Turkana project still viable, Tullow Oil director insists

Martin Mbogo, the managing director of Tullow Oil Kenya. SILA KIPLAGAT | NATION

What you need to know:

  • Tullow Oil has been in the news lately over financial issues.
  • These problems that have made it lay off some of its staff and scale back on its activities in Turkana.

NATION: How much has Tullow invested in the Kenyan project?

MARTIN MBOGO: We have invested more than Sh100 billion in the drilling and exploration, and on the community and county government from whom we leased the land, and other areas.

Have Tullow PLC’s troubles affected you? We’ve seen the Kenya office lay off a number of staff.

At group level, we have stated that we had to reduce production forecast in our cash generating assets in Ghana. This means that our revenue was going to be less this year. Prudent management required that we adjust with that reality.

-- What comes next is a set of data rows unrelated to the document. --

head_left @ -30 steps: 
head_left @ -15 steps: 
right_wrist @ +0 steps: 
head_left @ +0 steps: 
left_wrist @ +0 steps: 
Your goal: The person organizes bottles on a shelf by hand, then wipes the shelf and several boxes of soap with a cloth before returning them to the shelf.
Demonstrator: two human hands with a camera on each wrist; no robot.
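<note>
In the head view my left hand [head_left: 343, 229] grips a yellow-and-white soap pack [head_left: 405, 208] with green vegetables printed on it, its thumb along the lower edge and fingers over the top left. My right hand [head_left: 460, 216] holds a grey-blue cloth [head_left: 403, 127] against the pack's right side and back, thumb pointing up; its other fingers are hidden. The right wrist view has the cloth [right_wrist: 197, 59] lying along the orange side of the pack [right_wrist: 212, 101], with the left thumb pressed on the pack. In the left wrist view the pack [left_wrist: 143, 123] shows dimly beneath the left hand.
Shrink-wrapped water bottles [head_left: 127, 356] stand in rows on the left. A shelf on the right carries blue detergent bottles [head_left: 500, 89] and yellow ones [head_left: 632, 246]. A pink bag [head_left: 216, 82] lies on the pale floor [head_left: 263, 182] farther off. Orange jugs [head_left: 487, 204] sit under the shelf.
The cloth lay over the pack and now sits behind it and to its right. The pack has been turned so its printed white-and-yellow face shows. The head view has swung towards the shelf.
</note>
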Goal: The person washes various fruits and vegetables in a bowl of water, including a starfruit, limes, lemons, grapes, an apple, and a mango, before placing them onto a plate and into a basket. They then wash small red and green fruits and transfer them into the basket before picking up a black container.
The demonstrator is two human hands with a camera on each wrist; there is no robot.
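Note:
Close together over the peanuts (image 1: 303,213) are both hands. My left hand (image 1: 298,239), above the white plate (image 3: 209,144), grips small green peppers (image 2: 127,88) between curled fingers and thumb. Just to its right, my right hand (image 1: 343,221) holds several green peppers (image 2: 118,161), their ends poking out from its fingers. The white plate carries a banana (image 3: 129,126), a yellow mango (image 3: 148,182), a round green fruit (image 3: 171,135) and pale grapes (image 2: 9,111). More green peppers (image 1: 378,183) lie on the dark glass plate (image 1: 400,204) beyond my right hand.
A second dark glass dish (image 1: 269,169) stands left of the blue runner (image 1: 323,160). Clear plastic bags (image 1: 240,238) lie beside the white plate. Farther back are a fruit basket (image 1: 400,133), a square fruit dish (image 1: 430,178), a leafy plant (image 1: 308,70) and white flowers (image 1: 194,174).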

However, the Kenyan unit is least impacted by that because we have the budget to get through to the FID. Now, because we have to manage our finances, and not bear costs above our shareholding, it explains why we are managing reductions in terms of performance and headcount so that we can also undertake things that will take us to FID.

How have the delays in approvals, both from the joint partners and the Kenya government, affected the project?

The delays, especially from government and partners, cost the project so much. The slower-than-expected decision making within certain arms of government also created difficulties within various boards. A perfect example is the heads of terms, which took a whole year to approve, yet when you look at the document we submitted and the one approved, the changes were minimal. In this sector, capital is expensive and we need to hasten decisions so that we can lock in investors and attract as much investment as possible.

So where are we in terms of Project Oil Kenya?

We have been working on the Early Oil Pilot Scheme, which was suspended two months ago. We chose trucking on three main fundamental principles: We needed to understand how much of it there was, how much of it can flow from the ground to the surface, and how to move it either by truck or any other means. We also needed to understand the legislative framework on how that oil would move and to complete our model, we also needed to understand the value of this oil in the international markets, which could only be realised by offering it to those markets. This would help us look at what price it fetches relative to the benchmark Brent. From this, our objective with EOPS was not to make money out of it.

Why was the trucking stopped?

This has to do with the state of the roads. We have a section between Ortum and Sarbit where the roads aren’t motorable. Regrettably, that hasn’t been resolved. We are happy to resume the EOPS when those roads are fixed by the government. Obviously, this delay comes at a cost because we have retained leased equipment, prime movers, tank-tainers, and professionals. We are having conversations with the government on how much longer this situation will hold and any alternatives for the project.

When should we expect to have the Final Investment Decision for this project, given that it wasn’t met as per the schedule last year?

We are confident that this will be done in the last quarter of this year once we have every moving part of this project aligned. To deliver the 100,000 barrels of oil and the 900km pipeline, we need some significant foreign direct investment of Sh300 billion. This will be split at over Sh100 billion for the pipeline, and Sh200 billion for the investment in the upstream project in the fields. 

We have already done the design work and we know we require over 300 wells to deliver this oil, the design of the pipeline and the processing facilities have been undertaken. So we are confident these numbers portray close to the cost.

To raise the Sh300 billion, we are working on a financial structure that requires 30 per cent on equity and 70 per cent on project financing. To undertake the latter, we need due diligence, which will involve our ability to access land for the project both upstream and downstream; and also water rights for the project in Turkwel. So far the National Land Commission has taken a lead on the land acquisition issues and also water. Once we have all these aligned, and the project partners signed in, then we can confidently undertake the FID.

How many wells have been drilled in South Lokichar?

So far we have done 40 wells in the area under the foundation phase, but once we get full-scale production, we shall be doing a much bigger scale of over 300 wells in the next five years to support the over 80,000 barrels per day at full scale.

If the new partner buys the shares on offer from you and your partner, they will end up with the majority stake. Will they have the absolute voting rights to drive the project forward?

Yes, and there would be nothing wrong with it. Even if we reduce to minority shareholding, we will still maintain a good interest in the project delivery because it is feasible. From our standpoint, the project structure and fundamentals are good, which makes it very valuable.